Ce soir, je viens d’être l’objet d’un trait d’exquise politesse de la part du maître du cabinet littéraire. Je lisais avec beaucoup d’intérêt une brochure intitulée : la Destruction du couvent de Bajano à Naples ; j’étais seul dans le cabinet littéraire, qui ferme à sept heures et demie ; la chandelle ne brûlait que pour moi ; mais le propriétaire, voyant l’extrême attention avec laquelle je lisais, a attendu jusqu’à neuf heures pour me parler de la clôture du cabinet. Remarquez que sa chandelle brûlait ; ce qui, en province, est une grande considération. Je ne savais, en vérité, comment témoigner ma reconnaissance à ce monsieur, je n’ai pas osé hasarder la pièce de vingt sous, sous prétexte de la dépense faite uniquement pour moi ; la théorie me dit que j’ai mal fait, mais j’aurais eu trop de vergogne si j’avais offensé cet aimable Languedocien.


— Sijean, le 14 septembre 1837.

Le soleil allait se lever lorsque je suis arrivé à Narbonne, dont j’apercevais depuis longtemps la haute tour se détachant sur l’aube du matin. Cette ville m’intéresse. Autrefois je rencontrais dans une maison le savant M. Fauriel, l’académicien de France peut-être qui ment le moins, et le seul des historiens contemporains en qui j’aie foi[1].

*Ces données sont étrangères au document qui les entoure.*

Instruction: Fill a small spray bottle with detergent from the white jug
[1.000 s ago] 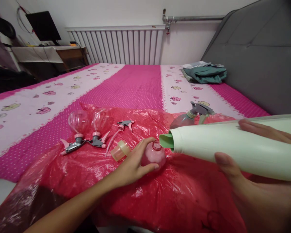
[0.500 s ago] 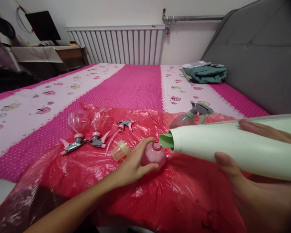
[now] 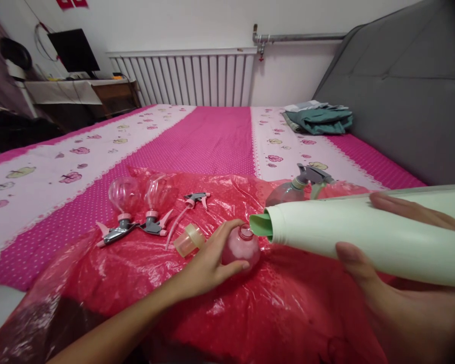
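My left hand is wrapped round a clear round spray bottle with no top on it, standing on red plastic sheeting. In my right hand lies a large pale green bottle, tilted on its side. Its green spout reaches to the open neck of the spray bottle. Left of my left hand are a yellowish measuring cap and a loose grey and pink spray trigger with its tube. What flows from the spout, if anything, is hard to make out.
Two clear spray bottles with triggers lie upside down at the left. Behind the pale bottle rests another spray bottle with a grey trigger. Red plastic sheeting covers the bed's near part. Folded clothes lie by the grey headboard.
The whole view has shifted slightly, so everything sits a little lower. Both hands keep their grip, and the pale bottle's spout stays at the spray bottle's neck.
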Demonstrator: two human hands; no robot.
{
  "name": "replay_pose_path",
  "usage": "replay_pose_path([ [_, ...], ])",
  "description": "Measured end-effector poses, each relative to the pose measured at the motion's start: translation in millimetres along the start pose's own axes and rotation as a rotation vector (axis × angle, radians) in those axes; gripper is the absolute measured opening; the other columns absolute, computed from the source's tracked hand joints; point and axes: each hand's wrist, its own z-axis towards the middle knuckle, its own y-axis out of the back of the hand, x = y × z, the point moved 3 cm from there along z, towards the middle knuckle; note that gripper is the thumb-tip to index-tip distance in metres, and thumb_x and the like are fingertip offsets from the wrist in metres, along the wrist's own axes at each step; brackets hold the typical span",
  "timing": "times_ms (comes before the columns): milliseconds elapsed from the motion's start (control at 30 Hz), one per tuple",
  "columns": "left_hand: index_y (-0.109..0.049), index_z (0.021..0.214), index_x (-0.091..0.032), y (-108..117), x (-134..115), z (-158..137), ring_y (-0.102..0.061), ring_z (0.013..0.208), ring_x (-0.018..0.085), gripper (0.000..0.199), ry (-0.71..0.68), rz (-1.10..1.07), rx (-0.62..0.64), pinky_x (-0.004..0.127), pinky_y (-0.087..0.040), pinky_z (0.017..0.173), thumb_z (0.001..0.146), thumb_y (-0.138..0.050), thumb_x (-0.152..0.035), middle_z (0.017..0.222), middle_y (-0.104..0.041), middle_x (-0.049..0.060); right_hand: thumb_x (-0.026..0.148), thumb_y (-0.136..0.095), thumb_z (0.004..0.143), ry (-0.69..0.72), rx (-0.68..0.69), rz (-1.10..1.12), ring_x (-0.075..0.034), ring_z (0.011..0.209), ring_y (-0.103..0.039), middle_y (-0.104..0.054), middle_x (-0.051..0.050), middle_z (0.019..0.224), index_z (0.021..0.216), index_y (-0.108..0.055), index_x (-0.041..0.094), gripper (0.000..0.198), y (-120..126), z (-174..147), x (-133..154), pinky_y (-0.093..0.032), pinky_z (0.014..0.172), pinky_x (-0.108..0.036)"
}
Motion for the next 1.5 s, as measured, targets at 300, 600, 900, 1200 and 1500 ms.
replay_pose_path([
  [300,-0.036,0.149,-0.03,-0.9,3.9,1.4,-0.047,0.143,0.036,0.069,0.001,0.008,-0.001,0.058,-0.038,0.121,0.092,-0.072,-0.037,0.152,-0.05,0.014,0.047,-0.083,0.079,0.043,-0.026,0.042,-0.033,0.118,-0.062,-0.064,-0.01,0.124,0.131,-0.068,0.019,0.061,-0.4,0.2,-7.3,-0.048,0.108,-0.056],
  [600,-0.035,0.15,-0.028,-0.2,2.1,0.4,-0.048,0.144,0.037,0.068,0.007,0.019,-0.003,0.057,-0.04,0.12,0.092,-0.071,-0.039,0.153,-0.049,0.015,0.048,-0.083,0.08,0.027,-0.023,0.052,-0.034,0.116,-0.062,-0.064,-0.011,0.124,0.132,-0.068,0.019,0.062,0.5,-0.3,-6.5,-0.047,0.107,-0.06],
  [900,-0.035,0.149,-0.029,-0.6,0.9,0.6,-0.048,0.144,0.036,0.068,0.012,0.012,-0.002,0.057,-0.039,0.121,0.092,-0.072,-0.037,0.154,-0.049,0.015,0.05,-0.082,0.08,0.039,-0.015,0.016,-0.033,0.119,-0.061,-0.063,-0.009,0.127,0.133,-0.067,0.022,0.062,1.0,-2.2,-7.0,-0.046,0.11,-0.057],
  [1200,-0.037,0.151,-0.028,-0.1,2.3,0.2,-0.049,0.143,0.037,0.07,0.016,0.018,-0.013,0.058,-0.04,0.12,0.091,-0.072,-0.039,0.153,-0.052,0.015,0.052,-0.081,0.081,0.022,-0.015,0.012,-0.032,0.117,-0.062,-0.064,-0.008,0.126,0.131,-0.067,0.023,0.06,1.9,-4.0,-5.9,-0.047,0.11,-0.059],
  [1500,-0.034,0.151,-0.032,-1.2,5.9,-0.4,-0.046,0.145,0.037,0.07,-0.012,0.016,-0.002,0.06,-0.038,0.121,0.092,-0.072,-0.039,0.154,-0.049,0.015,0.051,-0.081,0.082,-0.006,-0.004,0.03,-0.033,0.117,-0.062,-0.063,-0.008,0.126,0.13,-0.068,0.022,0.058,0.1,-1.7,-5.4,-0.046,0.11,-0.06],
])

M. Fauriel nous disait, ce me semble, que longtemps après que le barbare Genséric eut pris et pillé Rome, le 12 juillet 455, Narbonne était restée romaine par les mœurs et la civilisation. Jules César et Tibère l’avaient embellie. Je me suis donc arrêté, quoique très-pressé, afin de regarder un instant les murs de la

  1. M. Fauriel est mort à Paris le 14 juillet 1844, âgé de soixante-trois ans. Beyle fit sa connaissance vers la fin de 1799, et probablement chez la veuve de Condorcet, alors fort jolie, et auprès de laquelle M. Fauriel était très-assidu (R. C.)